◆ About this exercise: A verbatim repeat of the lines below is required, with the pictures removed.

◆ Raw data:
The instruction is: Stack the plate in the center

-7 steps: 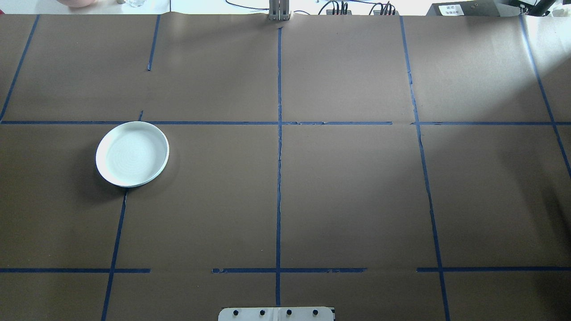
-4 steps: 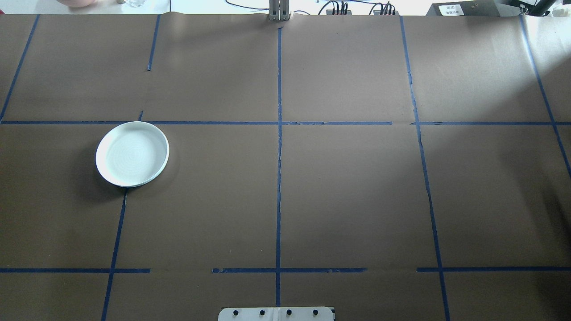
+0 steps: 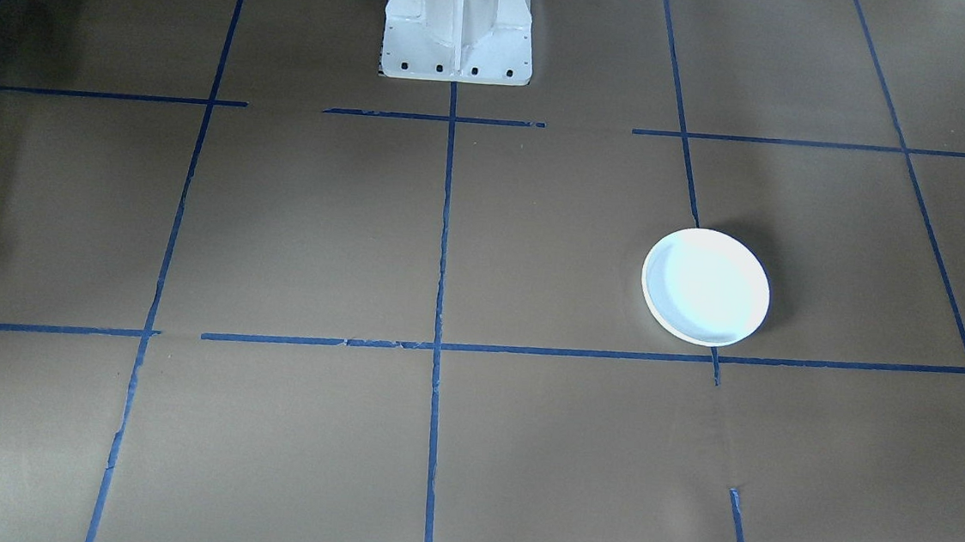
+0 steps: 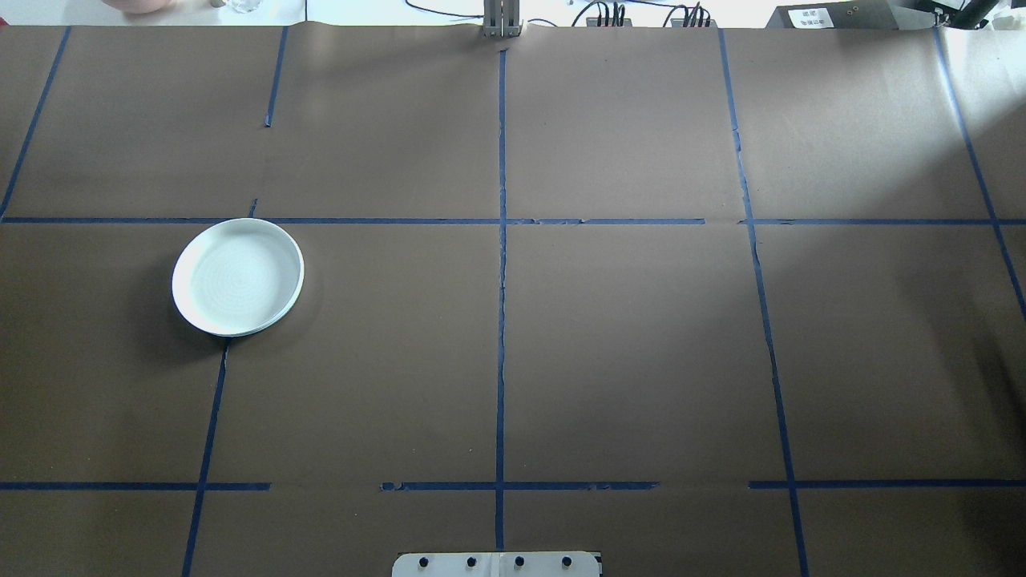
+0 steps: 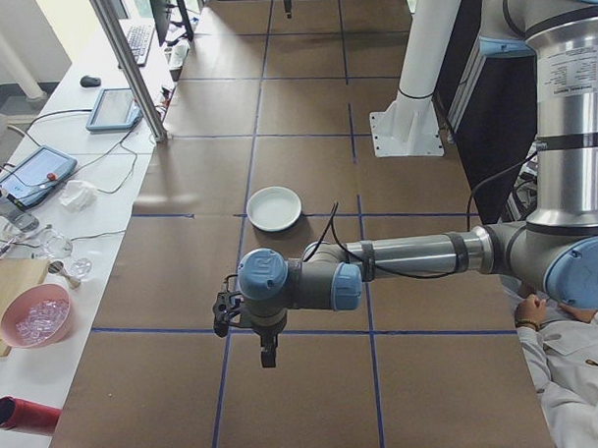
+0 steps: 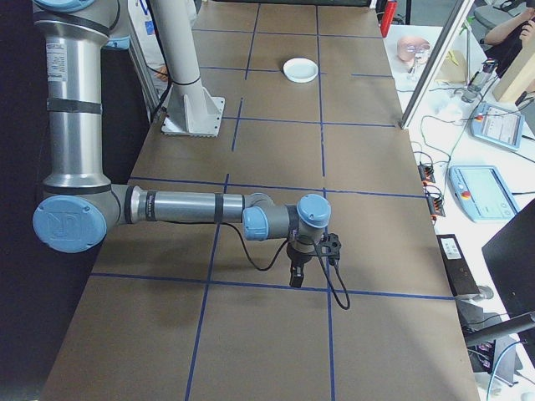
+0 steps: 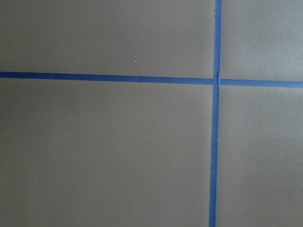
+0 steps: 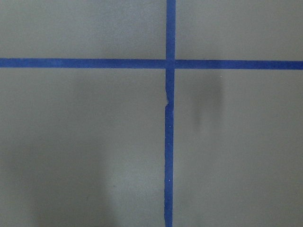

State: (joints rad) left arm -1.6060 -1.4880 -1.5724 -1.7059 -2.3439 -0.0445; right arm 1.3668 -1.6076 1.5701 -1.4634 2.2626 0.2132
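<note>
A single white plate (image 4: 237,277) sits flat on the brown paper-covered table (image 4: 625,353), on my left half, well away from the center where the blue tape lines (image 4: 502,320) cross. In the overhead view its far rim just touches a horizontal tape line and its near rim meets the top of another strip. From the operators' side, the same plate (image 3: 705,286) lies right of the middle line, just above a horizontal tape strip, with my white base column (image 3: 457,19) at the top.

Neither of my 2 arms enters the overhead or front-facing view. From the table's left end, my left arm (image 5: 408,259) stretches out low over the paper, its wrist pointing down, and my left gripper (image 5: 268,358) hangs above a tape line, well short of the plate (image 5: 274,207) and holding nothing that I can see. From the right end, my right arm (image 6: 192,209) reaches out the same way, my right gripper (image 6: 296,276) hanging above the paper far from the plate (image 6: 300,69). From these side views alone I cannot tell how far either gripper is open.

Both wrist cameras look straight down on bare paper and a tape crossing (image 7: 216,81) (image 8: 170,63).

A person in a white sleeve (image 5: 569,367) sits at the table's edge.
</note>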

◆ Exercise output:
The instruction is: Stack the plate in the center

-7 steps: 
-4 steps: 
+0 steps: 
+0 steps: 
+0 steps: 
+0 steps: 
+0 steps: 
+0 steps: 

State: (joints rad) left arm -1.6060 -1.4880 -1.5724 -1.7059 -2.3439 -0.0445; right arm 1.3668 -1.6076 1.5701 -1.4634 2.2626 0.2132
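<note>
A single white plate (image 4: 237,277) sits flat on the brown paper-covered table (image 4: 625,353), on my left half, well away from the center where the blue tape lines (image 4: 502,320) cross. In the overhead view its far rim just touches a horizontal tape line and its near rim meets the top of another strip. From the operators' side, the same plate (image 3: 705,286) lies right of the middle line, just above a horizontal tape strip, with my white base column (image 3: 457,19) at the top.

Neither of my 2 arms enters the overhead or front-facing view. From the table's left end, my left arm (image 5: 408,259) stretches out low over the paper, its wrist pointing down, and my left gripper (image 5: 268,358) hangs above a tape line, well short of the plate (image 5: 274,207) and holding nothing that I can see. From the right end, my right arm (image 6: 192,209) reaches out the same way, my right gripper (image 6: 296,276) hanging above the paper far from the plate (image 6: 300,69). From these side views alone I cannot tell how far either gripper is open.

Both wrist cameras look straight down on bare paper and a tape crossing (image 7: 216,81) (image 8: 170,63).

A person in a white sleeve (image 5: 569,367) sits at the table's edge.
</note>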

There is nothing further to this exercise.